## WORK TASK
Copy out the data below, all of it, exactly.

• • • • • • •

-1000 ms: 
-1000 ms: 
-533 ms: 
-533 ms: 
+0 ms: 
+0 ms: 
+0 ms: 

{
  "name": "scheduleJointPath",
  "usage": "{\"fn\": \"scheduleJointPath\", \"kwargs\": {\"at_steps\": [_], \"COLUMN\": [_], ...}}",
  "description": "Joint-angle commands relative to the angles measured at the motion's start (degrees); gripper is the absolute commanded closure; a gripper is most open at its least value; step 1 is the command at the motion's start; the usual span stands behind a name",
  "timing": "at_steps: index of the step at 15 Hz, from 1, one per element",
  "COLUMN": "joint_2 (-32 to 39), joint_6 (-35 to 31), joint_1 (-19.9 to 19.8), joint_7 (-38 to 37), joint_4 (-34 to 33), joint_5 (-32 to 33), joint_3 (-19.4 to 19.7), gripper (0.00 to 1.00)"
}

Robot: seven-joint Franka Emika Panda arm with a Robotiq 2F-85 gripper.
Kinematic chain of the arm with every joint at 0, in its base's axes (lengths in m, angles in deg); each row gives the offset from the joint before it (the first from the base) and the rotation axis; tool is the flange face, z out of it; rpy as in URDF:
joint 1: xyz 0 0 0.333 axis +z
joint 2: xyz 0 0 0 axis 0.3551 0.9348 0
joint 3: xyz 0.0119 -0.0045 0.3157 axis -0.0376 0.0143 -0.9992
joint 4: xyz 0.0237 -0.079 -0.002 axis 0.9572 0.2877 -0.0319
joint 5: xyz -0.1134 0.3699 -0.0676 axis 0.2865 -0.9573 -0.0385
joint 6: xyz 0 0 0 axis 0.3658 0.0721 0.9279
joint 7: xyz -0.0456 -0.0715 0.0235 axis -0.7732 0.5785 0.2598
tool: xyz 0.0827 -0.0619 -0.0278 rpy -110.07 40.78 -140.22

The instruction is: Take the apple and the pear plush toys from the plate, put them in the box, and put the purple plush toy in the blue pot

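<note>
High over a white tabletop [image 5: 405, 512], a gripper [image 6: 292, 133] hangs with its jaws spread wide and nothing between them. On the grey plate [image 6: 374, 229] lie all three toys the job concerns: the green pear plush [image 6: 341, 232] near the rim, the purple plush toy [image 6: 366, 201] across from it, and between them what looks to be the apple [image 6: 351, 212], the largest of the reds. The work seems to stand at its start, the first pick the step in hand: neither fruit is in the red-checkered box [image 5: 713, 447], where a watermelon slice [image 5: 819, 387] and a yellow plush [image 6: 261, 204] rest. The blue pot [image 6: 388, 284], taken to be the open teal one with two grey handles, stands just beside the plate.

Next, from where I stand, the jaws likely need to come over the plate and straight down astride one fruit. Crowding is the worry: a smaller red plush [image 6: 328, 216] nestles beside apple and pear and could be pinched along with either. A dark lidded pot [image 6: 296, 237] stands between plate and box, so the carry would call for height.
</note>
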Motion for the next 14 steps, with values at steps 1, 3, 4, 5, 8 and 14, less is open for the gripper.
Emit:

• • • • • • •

## OUTPUT
-1000 ms: 
-1000 ms: 
-533 ms: 
-533 ms: 
+0 ms: 
+0 ms: 
+0 ms: 

{
  "name": "scheduleJointPath",
  "usage": "{\"fn\": \"scheduleJointPath\", \"kwargs\": {\"at_steps\": [_], \"COLUMN\": [_], ...}}",
  "description": "Joint-angle commands relative to the angles measured at the motion's start (degrees); gripper is the absolute commanded closure; a gripper is most open at its least value; step 1 is the command at the motion's start; the usual span stands behind a name",
  "timing": "at_steps: index of the step at 15 Hz, from 1, one per element",
  "COLUMN": "joint_2 (-32 to 39), joint_6 (-35 to 31), joint_1 (-19.9 to 19.8), joint_7 (-38 to 37), joint_4 (-34 to 33), joint_5 (-32 to 33), joint_3 (-19.4 to 19.7), gripper (0.00 to 1.00)"
}

Robot: seven-joint Franka Emika Panda arm with a Robotiq 2F-85 gripper.
Kinematic chain of the arm with every joint at 0, in its base's axes (lengths in m, angles in deg); each row gives the offset from the joint before it (the first from the base) and the rotation axis; tool is the flange face, z out of it; rpy as in URDF:
joint 1: xyz 0 0 0.333 axis +z
joint 2: xyz 0 0 0 axis 0.3551 0.9348 0
joint 3: xyz 0.0119 -0.0045 0.3157 axis -0.0376 0.0143 -0.9992
joint 4: xyz 0.0237 -0.079 -0.002 axis 0.9572 0.2877 -0.0319
joint 5: xyz -0.1134 0.3699 -0.0676 axis 0.2865 -0.9573 -0.0385
joint 6: xyz 0 0 0 axis 0.3658 0.0721 0.9279
joint 7: xyz -0.0456 -0.0715 0.0235 axis -0.7732 0.5785 0.2598
tool: xyz 0.0827 -0.0619 -0.0278 rpy -110.07 40.78 -140.22

The instruction is: Take the apple and the pear plush toys from the plate, put them in the box, and put the purple plush toy in the blue pot

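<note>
High over a white tabletop [image 5: 405, 512], a gripper [image 6: 292, 133] hangs with its jaws spread wide and nothing between them. On the grey plate [image 6: 374, 229] lie all three toys the job concerns: the green pear plush [image 6: 341, 232] near the rim, the purple plush toy [image 6: 366, 201] across from it, and between them what looks to be the apple [image 6: 351, 212], the largest of the reds. The work seems to stand at its start, the first pick the step in hand: neither fruit is in the red-checkered box [image 5: 713, 447], where a watermelon slice [image 5: 819, 387] and a yellow plush [image 6: 261, 204] rest. The blue pot [image 6: 388, 284], taken to be the open teal one with two grey handles, stands just beside the plate.

Next, from where I stand, the jaws likely need to come over the plate and straight down astride one fruit. Crowding is the worry: a smaller red plush [image 6: 328, 216] nestles beside apple and pear and could be pinched along with either. A dark lidded pot [image 6: 296, 237] stands between plate and box, so the carry would call for height.
</note>
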Motion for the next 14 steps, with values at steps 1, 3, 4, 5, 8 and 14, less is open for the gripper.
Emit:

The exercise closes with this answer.